Mais pas d'inquiétude, si le joueur non-voyant ne comprend pas la situation, il posera des questions complémentaires. Comme un joueur classique, en fait.

Dernières précisions

Ce qui est vrai pour les non-voyants, est bien sûr d'autant plus vrai pour l'autre grand type de déficient visuel : les Mal-Voyants.

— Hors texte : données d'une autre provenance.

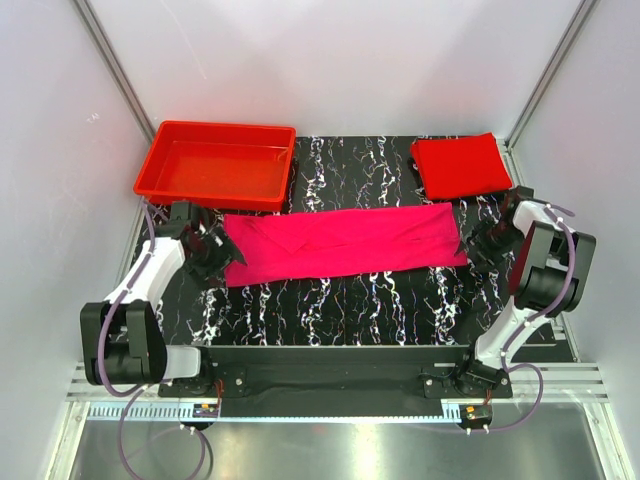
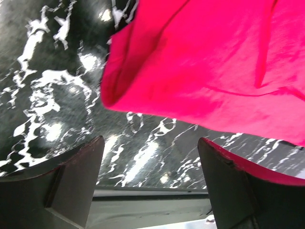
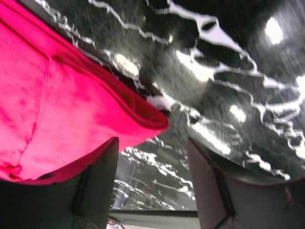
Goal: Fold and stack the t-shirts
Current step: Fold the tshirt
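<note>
Between my two grippers the magenta t-shirt (image 1: pixel 340 245) lies flat on the table (image 1: pixel 330 310), folded into one long band. Left gripper (image 1: pixel 208 252) sits just off one end, right gripper (image 1: pixel 482 243) just off the other. Beyond the right gripper, toward the far corner: red t-shirt (image 1: pixel 460 165), folded to a square. Beyond the left gripper, far side: red tray (image 1: pixel 150 175).

Step, as I judge it: lengthwise fold made, band laid down, crosswise fold due. Next move calls for taking one end low at the edge, catching every layer, carrying it over to the other end, edges matched. Stacking with the red one comes after.

Left gripper: jaws wide apart, empty; the band's folded edge lies ahead of the fingertips (image 2: pixel 86 157), not between them. Right gripper: jaws apart, somewhat less wide, empty; the band's corner sits just ahead of one finger. Cannot tell whether it touches.
</note>
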Tool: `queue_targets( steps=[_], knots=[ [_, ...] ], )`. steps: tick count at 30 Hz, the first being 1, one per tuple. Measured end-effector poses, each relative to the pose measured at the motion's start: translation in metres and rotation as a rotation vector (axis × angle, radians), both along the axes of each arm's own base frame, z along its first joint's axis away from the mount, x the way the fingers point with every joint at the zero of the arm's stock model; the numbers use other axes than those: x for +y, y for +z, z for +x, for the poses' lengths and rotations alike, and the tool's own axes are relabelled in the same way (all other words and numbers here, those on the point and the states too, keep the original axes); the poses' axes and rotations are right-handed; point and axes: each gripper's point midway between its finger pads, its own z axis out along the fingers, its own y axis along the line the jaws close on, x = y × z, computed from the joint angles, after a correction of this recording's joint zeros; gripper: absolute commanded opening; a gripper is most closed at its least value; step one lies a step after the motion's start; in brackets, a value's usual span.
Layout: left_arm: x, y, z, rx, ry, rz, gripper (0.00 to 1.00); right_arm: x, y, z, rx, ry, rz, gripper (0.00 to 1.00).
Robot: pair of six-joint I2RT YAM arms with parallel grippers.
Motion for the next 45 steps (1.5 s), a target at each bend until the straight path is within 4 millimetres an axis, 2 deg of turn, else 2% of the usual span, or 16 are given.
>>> queue_targets(
  steps=[6, 10, 14, 18, 22, 25, 26, 28, 29, 30, 33, 37, 39, 42, 44, 45],
  knots=[
    [-0.002, -0.008, 0.006, 0.013, 0.042, -0.02, 0.85, 0.001, -0.011, 0.006, 0.005, -0.012, 0.02, 0.66],
    [-0.002, -0.023, -0.011, 0.085, 0.078, -0.018, 0.84, 0.001, -0.011, 0.008, 0.005, -0.021, 0.023, 0.65],
    [0.003, -0.029, -0.019, 0.124, 0.119, 0.008, 0.84, 0.001, -0.011, 0.008, 0.007, -0.022, 0.024, 0.63],
    [0.005, -0.03, -0.017, 0.126, 0.148, 0.018, 0.82, 0.002, -0.012, 0.01, 0.012, -0.024, 0.032, 0.6],
    [0.007, -0.041, -0.012, 0.149, 0.157, 0.026, 0.76, 0.001, -0.012, 0.012, 0.011, -0.024, 0.033, 0.57],
    [0.007, -0.05, -0.008, 0.162, 0.159, 0.026, 0.68, 0.001, -0.013, 0.013, 0.012, -0.023, 0.035, 0.49],
    [0.007, -0.051, -0.007, 0.161, 0.158, 0.026, 0.61, 0.001, -0.013, 0.013, 0.012, -0.023, 0.035, 0.46],
    [0.007, -0.052, -0.004, 0.153, 0.162, 0.025, 0.48, 0.001, -0.014, 0.014, 0.011, -0.021, 0.034, 0.28],
    [0.007, -0.052, -0.003, 0.146, 0.159, 0.026, 0.38, 0.0, -0.015, 0.014, 0.009, -0.018, 0.029, 0.22],
    [0.008, -0.052, -0.001, 0.139, 0.159, 0.028, 0.21, 0.0, -0.016, 0.015, 0.009, -0.015, 0.031, 0.08],
    [0.009, -0.053, 0.0, 0.132, 0.154, 0.037, 0.0, 0.0, -0.018, 0.014, 0.011, -0.013, 0.032, 0.0],
    [0.015, -0.054, -0.001, 0.133, 0.149, 0.067, 0.0, 0.0, -0.017, 0.004, 0.017, -0.015, 0.011, 0.0],
    [0.02, -0.054, -0.003, 0.134, 0.16, 0.083, 0.0, 0.001, -0.016, -0.011, 0.038, -0.017, -0.015, 0.0],
    [0.03, -0.049, -0.011, 0.128, 0.191, 0.109, 0.02, 0.007, -0.014, -0.048, 0.102, -0.027, -0.035, 0.0],
    [0.036, -0.043, -0.019, 0.117, 0.209, 0.129, 0.26, 0.012, -0.012, -0.069, 0.132, -0.037, -0.039, 0.0],
    [0.039, -0.038, -0.022, 0.11, 0.216, 0.141, 0.4, 0.016, -0.01, -0.078, 0.145, -0.041, -0.035, 0.07]
  ],
)
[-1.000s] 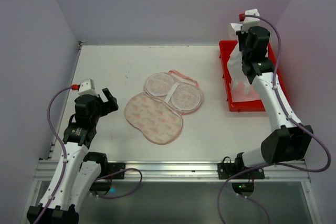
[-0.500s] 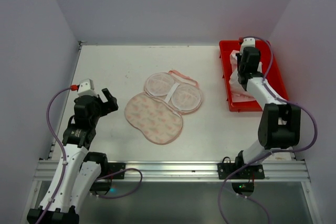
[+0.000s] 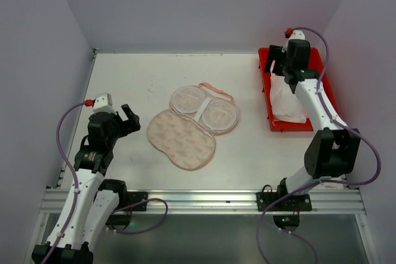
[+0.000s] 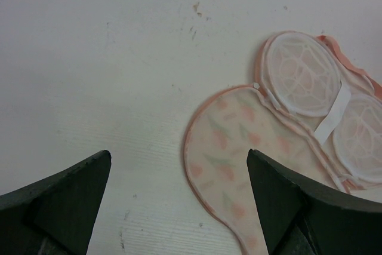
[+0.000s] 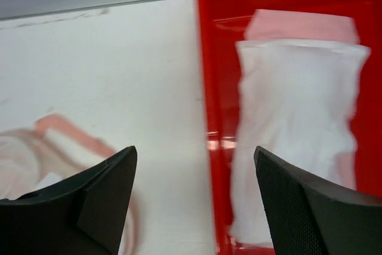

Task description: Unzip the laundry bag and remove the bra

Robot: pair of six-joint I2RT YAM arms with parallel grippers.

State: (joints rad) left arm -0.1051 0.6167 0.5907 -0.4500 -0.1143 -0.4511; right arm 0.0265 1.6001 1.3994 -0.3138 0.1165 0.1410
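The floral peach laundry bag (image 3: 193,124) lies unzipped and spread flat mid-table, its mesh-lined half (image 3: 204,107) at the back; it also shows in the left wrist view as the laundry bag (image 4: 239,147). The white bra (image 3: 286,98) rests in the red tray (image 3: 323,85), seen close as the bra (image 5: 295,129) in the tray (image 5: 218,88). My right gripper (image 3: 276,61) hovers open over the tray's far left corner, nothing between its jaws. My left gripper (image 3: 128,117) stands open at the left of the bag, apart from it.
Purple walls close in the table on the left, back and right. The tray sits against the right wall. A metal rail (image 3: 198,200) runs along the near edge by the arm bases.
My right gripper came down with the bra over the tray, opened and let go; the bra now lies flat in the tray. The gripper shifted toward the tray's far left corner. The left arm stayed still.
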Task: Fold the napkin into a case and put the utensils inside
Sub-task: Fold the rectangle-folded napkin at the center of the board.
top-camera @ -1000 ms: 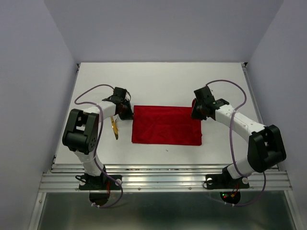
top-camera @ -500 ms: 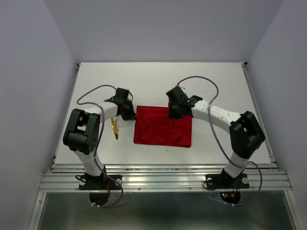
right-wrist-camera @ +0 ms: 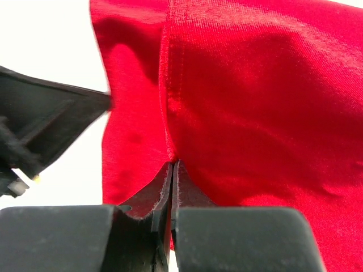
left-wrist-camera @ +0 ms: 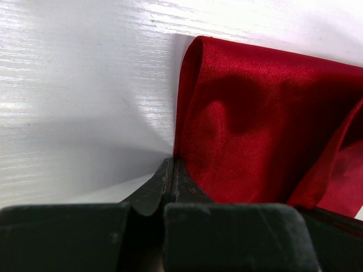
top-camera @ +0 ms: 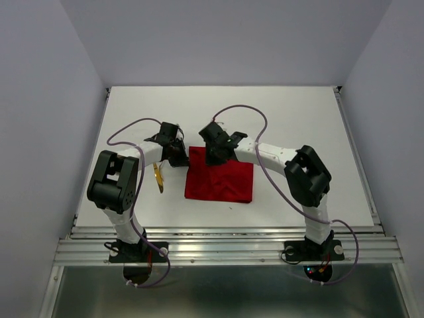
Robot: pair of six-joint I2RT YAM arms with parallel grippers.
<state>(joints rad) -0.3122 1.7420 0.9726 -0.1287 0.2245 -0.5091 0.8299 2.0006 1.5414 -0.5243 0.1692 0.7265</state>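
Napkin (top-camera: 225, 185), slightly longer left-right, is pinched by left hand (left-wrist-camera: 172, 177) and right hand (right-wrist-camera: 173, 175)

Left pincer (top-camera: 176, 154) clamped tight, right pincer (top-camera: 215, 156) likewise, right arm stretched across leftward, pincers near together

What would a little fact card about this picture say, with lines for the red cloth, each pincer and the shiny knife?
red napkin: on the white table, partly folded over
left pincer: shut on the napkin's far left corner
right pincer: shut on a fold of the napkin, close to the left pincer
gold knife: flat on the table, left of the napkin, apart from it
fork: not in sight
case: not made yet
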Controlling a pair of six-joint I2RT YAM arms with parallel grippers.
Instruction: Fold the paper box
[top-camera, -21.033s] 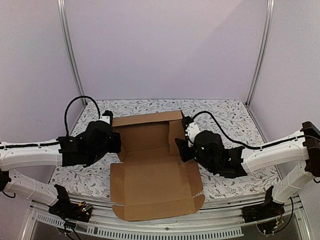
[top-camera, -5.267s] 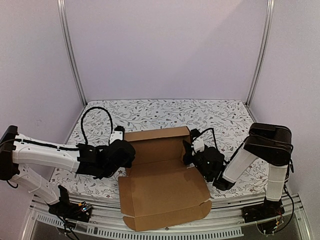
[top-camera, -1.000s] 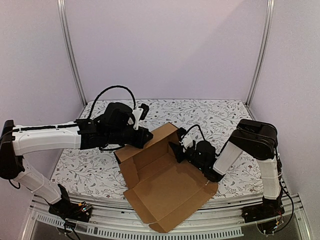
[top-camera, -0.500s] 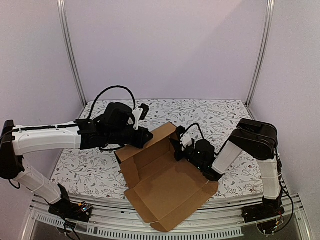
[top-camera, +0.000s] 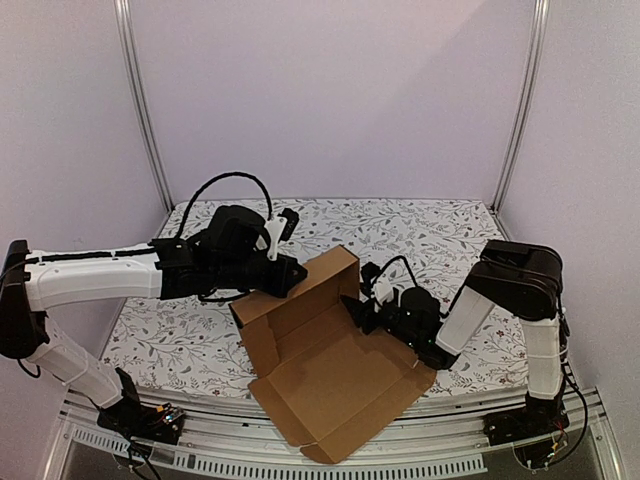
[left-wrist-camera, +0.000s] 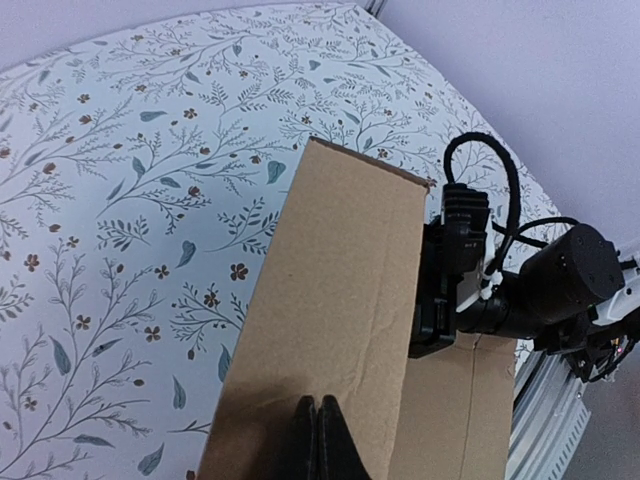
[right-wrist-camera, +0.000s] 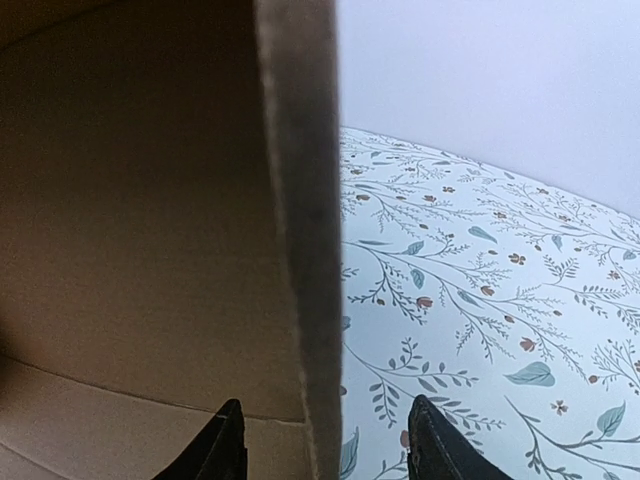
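Cardboard, one paper box (top-camera: 330, 365), two arms (top-camera: 90, 275) (top-camera: 520, 300), one table (top-camera: 440, 225)

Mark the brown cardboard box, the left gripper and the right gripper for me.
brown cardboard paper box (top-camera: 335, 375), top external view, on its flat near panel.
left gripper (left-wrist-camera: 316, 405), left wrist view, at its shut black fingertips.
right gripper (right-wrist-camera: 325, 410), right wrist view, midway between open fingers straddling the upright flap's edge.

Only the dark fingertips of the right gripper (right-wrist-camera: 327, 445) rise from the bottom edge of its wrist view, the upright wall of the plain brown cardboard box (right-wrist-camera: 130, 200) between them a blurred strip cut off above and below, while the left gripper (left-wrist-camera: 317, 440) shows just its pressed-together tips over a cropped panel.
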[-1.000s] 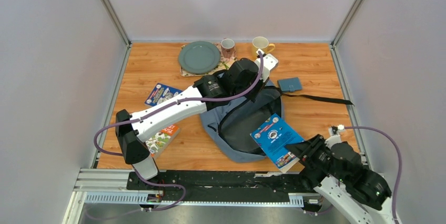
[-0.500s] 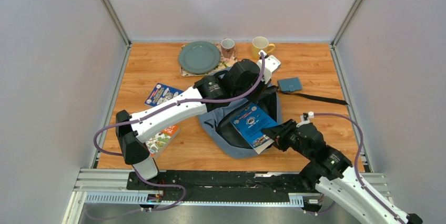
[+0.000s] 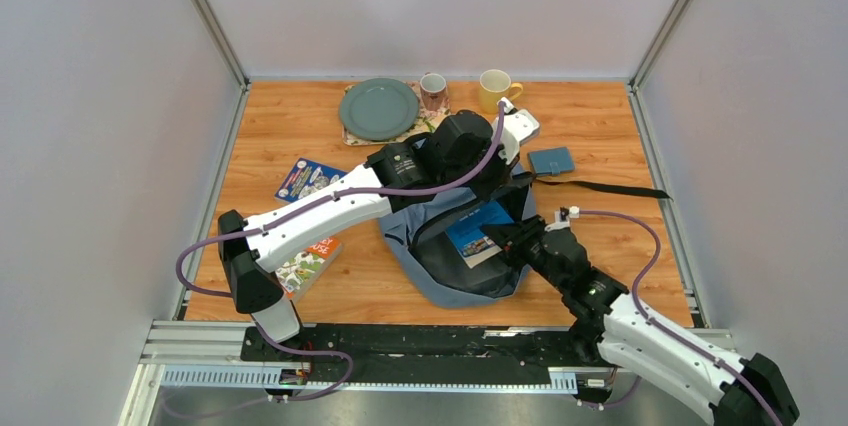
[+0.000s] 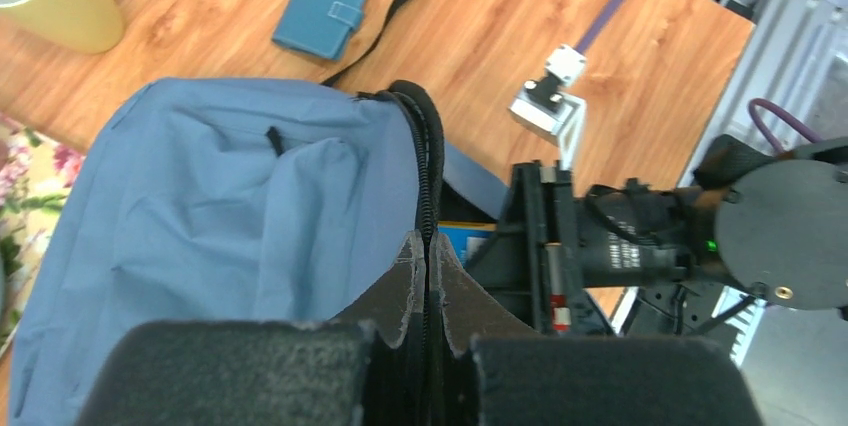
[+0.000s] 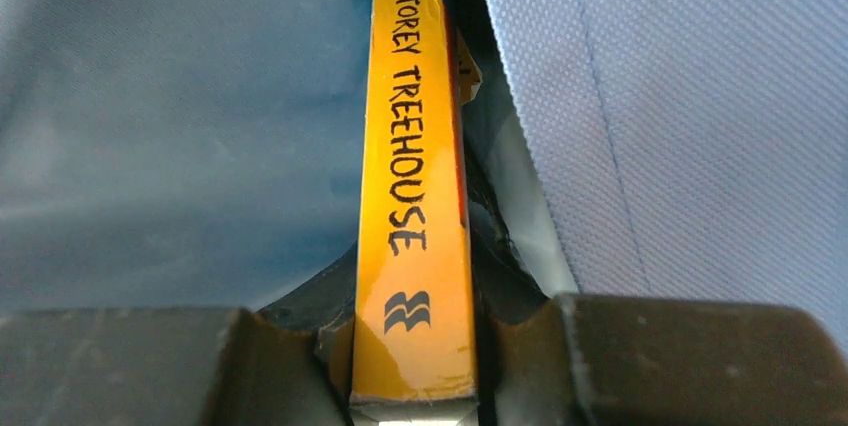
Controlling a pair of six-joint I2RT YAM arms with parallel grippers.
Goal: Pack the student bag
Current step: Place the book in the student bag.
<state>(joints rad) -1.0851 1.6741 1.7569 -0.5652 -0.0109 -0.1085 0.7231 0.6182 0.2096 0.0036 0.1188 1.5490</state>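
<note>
The student bag, a soft grey-blue backpack with black zipper trim, lies mid-table with its mouth gaping. My left gripper is shut on the black zipper edge of the bag and holds the opening up. My right gripper is shut on a blue-covered book whose far half sits inside the opening. In the right wrist view the book's orange spine, lettered "Storey Treehouse", is clamped between the fingers of the right gripper, with bag fabric on both sides.
A small teal case and a black strap lie right of the bag. A green plate, a patterned mug and a yellow mug stand at the back. Two more books lie at the left.
My right arm has carried the blue book from the bag's front right corner up and left into its opening. My left gripper has kept its hold on the zipper edge, shifting slightly right.
</note>
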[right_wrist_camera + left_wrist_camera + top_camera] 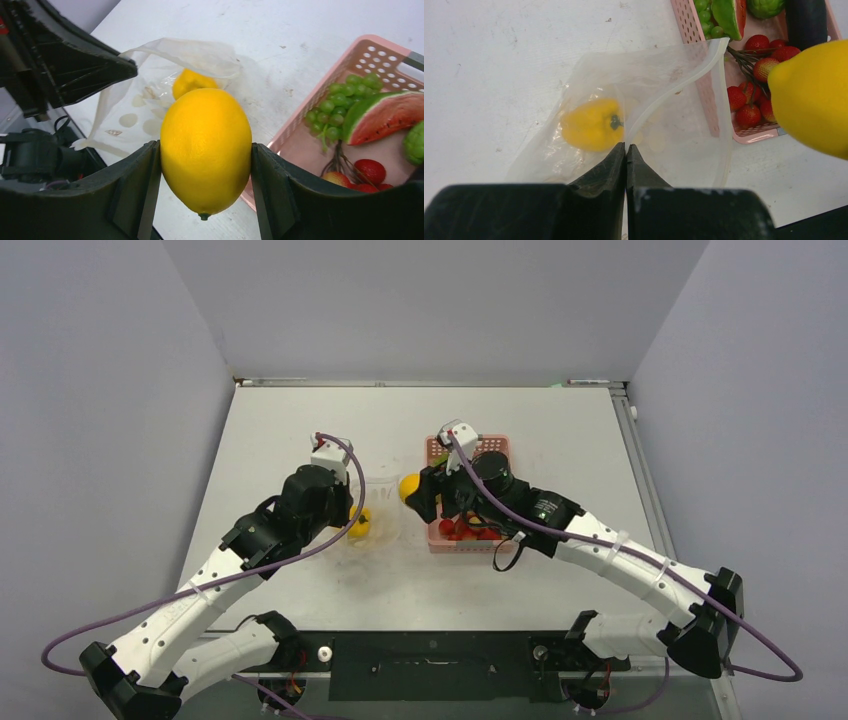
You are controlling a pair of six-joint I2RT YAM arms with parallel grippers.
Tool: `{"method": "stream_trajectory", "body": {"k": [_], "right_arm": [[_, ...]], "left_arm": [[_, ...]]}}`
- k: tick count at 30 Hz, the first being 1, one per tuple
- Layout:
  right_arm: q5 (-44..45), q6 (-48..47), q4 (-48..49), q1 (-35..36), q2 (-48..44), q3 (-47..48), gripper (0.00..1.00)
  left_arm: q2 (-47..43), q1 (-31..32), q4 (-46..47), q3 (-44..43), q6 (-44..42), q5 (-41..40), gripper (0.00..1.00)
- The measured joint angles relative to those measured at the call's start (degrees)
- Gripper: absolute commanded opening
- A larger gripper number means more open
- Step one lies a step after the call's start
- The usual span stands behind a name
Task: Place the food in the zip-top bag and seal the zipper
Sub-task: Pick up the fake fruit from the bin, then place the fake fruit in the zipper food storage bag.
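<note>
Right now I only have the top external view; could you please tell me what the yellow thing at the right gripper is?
Observer: It is a lemon, clamped across its middle in the right gripper.
Operator: Thank you. Is the left gripper holding the bag?
Observer: Yes, the left gripper is shut on the zipper of the zip-top bag, holding one lip up.
Operator: And the yellow blob beneath it?
Observer: That is a yellow bell pepper, already inside the bag.
</note>
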State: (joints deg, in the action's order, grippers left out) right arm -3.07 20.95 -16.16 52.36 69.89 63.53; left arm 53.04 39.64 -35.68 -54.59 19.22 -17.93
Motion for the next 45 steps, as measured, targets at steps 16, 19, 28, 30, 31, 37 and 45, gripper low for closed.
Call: {"method": "stream_trajectory", "body": {"k": [16,19,28,30,31,37,45], "right_arm": [[-6.1,0.59,6.69,5.18,10.91,0.24,0.39],[-6.67,0.7,7.23,5.64,14.21,0.94,0.39],[-9.01,1.9,10.95,6.99,21.27,2.95,0.43],[-9.53,2.27,11.98,6.99,22.4,3.13,0.43],[-9.81,2.49,12.63,6.99,22.91,3.15,0.43],[-11.63,4.02,15.43,6.99,25.51,3.15,0.49],[-13.75,5.88,18.08,7.06,28.22,3.15,0.66]], "left_arm": [[-0.02,0.0,0.0,0.02,0.0,0.02,0.0],[-0.02,0.0,0.0,0.02,0.0,0.07,0.0],[-0.02,0.0,0.0,0.02,0.0,0.28,0.0],[-0.04,-0.02,-0.02,0.02,0.0,0.28,0.0],[-0.04,0.0,0.0,0.02,0.0,0.31,0.0],[-0.11,-0.02,0.0,0.02,-0.02,0.35,0.0],[-0.11,-0.02,-0.02,0.02,-0.07,0.37,0.0]]}}
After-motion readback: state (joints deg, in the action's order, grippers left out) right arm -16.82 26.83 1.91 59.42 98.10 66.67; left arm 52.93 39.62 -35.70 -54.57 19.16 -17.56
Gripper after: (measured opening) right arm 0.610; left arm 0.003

Il faut être prudent et être attentifs aux handicaps associés dont peut souffrir la personne aveugle. En effet, elle est aveugle à cause d'un accident ou d'une maladie, et cela peut s'accompagner d'autres handicaps, d'autres troubles. Je conseille de clairement faire le point avec l'individu : aborder rapidement ces questions, écarter tout aussi rapidement ces questions (avec des aménagements éventuels), et jouer.

Conclusion

En conclusion, le principal frein reste le frein habituel : la capacité des participants à s'entendre et le fait qu'ils partagent en gros les même goûts (d'univers, de type de scénario…). Ce frein est simplement accentué par le fait que certains participants pourront être mal à l'aise en côtoyant ce handicap.

Cette expérience tend à démontrer que pour faire du JdR, il faut donc surtout que le joueur puisse communiquer d'une façon ou d'une autre, qu'il puisse se concentrer suffisamment longtemps, qu'il puisse comprendre le jeu, et que ce n'est qu'un jeu. Et à mon avis, les seuls handicaps insurmontables sont les handicaps d'ordre mental et psychique.